14-3-3 proteins regulate the ubiquitin-mediated degradation of δ-catenin
To analyze whether the deficiency of these 14-3-3 proteins affected the expression of δ-catenin, we performed Western blot analysis by using neurospheres from wild-type control mice, dKO mice (Ywhaeflox/flox; Ywhaz+/KO; hGFAP-Cre+), and complete dKO mice (Ywhaeflox/flox; YwhazKO/KO; hGFAP-Cre+). We detected increased expression of δ-catenin in both types of dKO mice, whereas β-catenin and αN-catenin expression was decreased (Fig. 4A).
14-3-3 controls the stabilization of δ-catenin by the ubiquitin proteolysis system. A, Immunoblot analysis of catenin proteins in neuronal progenitor cells. Right, Quantification of the relative expression of the catenin proteins. B, Immunohistochemistry with anti-δ-catenin antibody on the dKO mice. Scale bar, 10 μm. Arrows indicate predominant localization of the δ-catenin proteins at the apical surface of the VZ. Bottom panels in δ-catenin staining are high-magnification views of the boxed regions of the top. C, Overexpression of 14-3-3 proteins accelerated the turnover of δ-catenin proteins. D, Accelerated turnover of δ-catenin proteins by 14-3-3 overexpression was rescued by the ubiquitin inhibitor MG132. E, Overexpression of 14-3-3 proteins accelerated the turnover of δ-catenin proteins via ubiquitination. The 293T cells were cotransfected with FLAG-δ-catenin and HA-ubiquitin (left lane) or FLAG-δ-catenin, HA-ubiquitin, EGFP-14-3-3ε, and 6xHis-14-3-3ζ (right lane). F, Stabilization of endogenous δ-catenin proteins by the 14-3-3 deficiency in neuronal progenitor cells.

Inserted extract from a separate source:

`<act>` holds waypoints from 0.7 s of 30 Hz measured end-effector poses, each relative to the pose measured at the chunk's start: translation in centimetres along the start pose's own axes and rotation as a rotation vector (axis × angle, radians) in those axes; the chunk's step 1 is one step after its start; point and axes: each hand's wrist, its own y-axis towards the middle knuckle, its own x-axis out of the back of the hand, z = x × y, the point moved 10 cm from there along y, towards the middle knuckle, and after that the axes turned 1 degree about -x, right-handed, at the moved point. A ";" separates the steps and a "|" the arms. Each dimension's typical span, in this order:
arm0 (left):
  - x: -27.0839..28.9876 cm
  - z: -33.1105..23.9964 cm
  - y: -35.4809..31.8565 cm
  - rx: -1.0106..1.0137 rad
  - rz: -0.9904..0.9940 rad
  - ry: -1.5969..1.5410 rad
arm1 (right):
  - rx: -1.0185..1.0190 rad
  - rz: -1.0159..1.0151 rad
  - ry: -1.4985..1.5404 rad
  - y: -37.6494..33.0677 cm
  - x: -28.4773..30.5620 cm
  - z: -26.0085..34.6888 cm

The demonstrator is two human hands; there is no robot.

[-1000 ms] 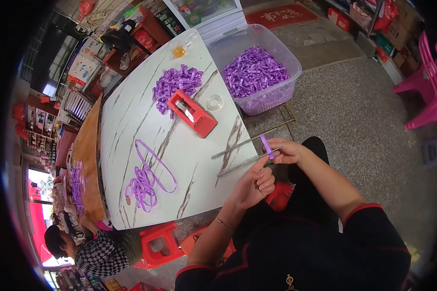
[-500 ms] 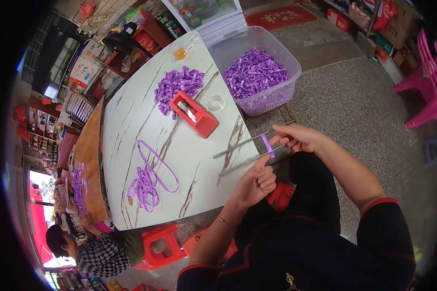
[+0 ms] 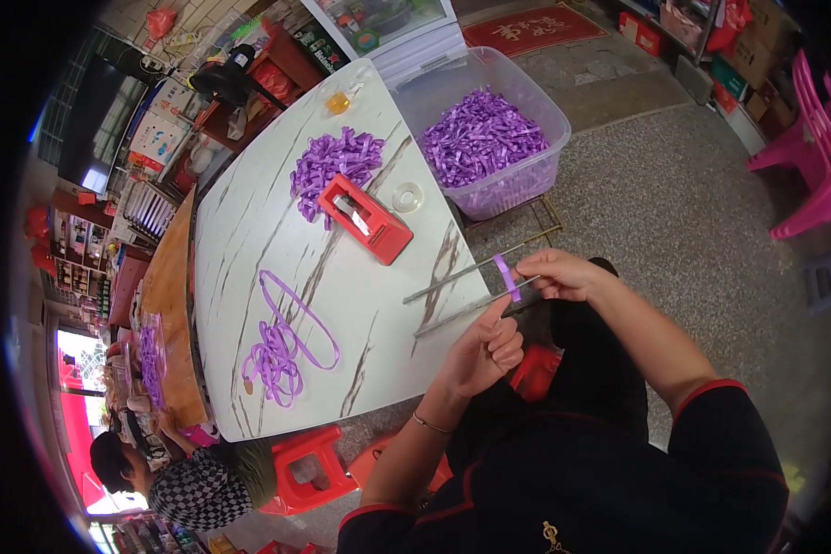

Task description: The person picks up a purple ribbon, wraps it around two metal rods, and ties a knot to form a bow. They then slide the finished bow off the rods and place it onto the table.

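Note:
Two thin metal rods (image 3: 452, 314) jut side by side past the right edge of the white table. A short band of purple ribbon (image 3: 506, 277) goes across both rods. My left hand (image 3: 485, 351) has its index finger stretched to the near end of the band, pressing there, with the other fingers curled in. At the band's right side, my right hand (image 3: 563, 274) pinches with thumb and index finger; the exact grip on the ribbon is partly hidden. A long loose purple ribbon (image 3: 277, 360) lies tangled on the table to the left.
On the marbled white table (image 3: 240, 240) sit a red tape dispenser (image 3: 369, 222), a clear tape roll (image 3: 408, 197) and a purple ribbon pile (image 3: 337, 166). A clear plastic tub (image 3: 517, 189) of purple ribbon pieces stands beyond the edge. Another person (image 3: 198, 485) is at lower left, near red stools (image 3: 309, 471).
My right hand has drawn its fingers together into a pinch by the band and its wrist has dropped slightly. My left hand stays nearly in place.

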 end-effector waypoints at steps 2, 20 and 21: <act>0.0 -0.1 -0.1 -0.010 -0.001 0.001 | 0.028 0.072 0.049 1.5 0.1 -1.1; 0.1 -0.1 -0.1 -0.019 -0.019 0.026 | 0.123 0.240 0.693 5.2 -5.1 -5.1; 0.1 -0.2 0.0 -0.019 -0.018 0.025 | 0.129 0.238 0.671 5.1 -5.0 -4.9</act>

Next, we tested whether the deficiency of 14-3-3ε/ζ resulted in changes in the distribution of δ-catenin in the VZ (Fig. 4B). There were no significant changes in the distribution of δ-catenin in the VZ in single-mutant mice. However, we found a diffuse distribution of δ-catenin in the dKO mice compared with the wild-type control mice, where the δ-catenin strongly localized to the apical surface of the VZ (Fig. 4B, arrows).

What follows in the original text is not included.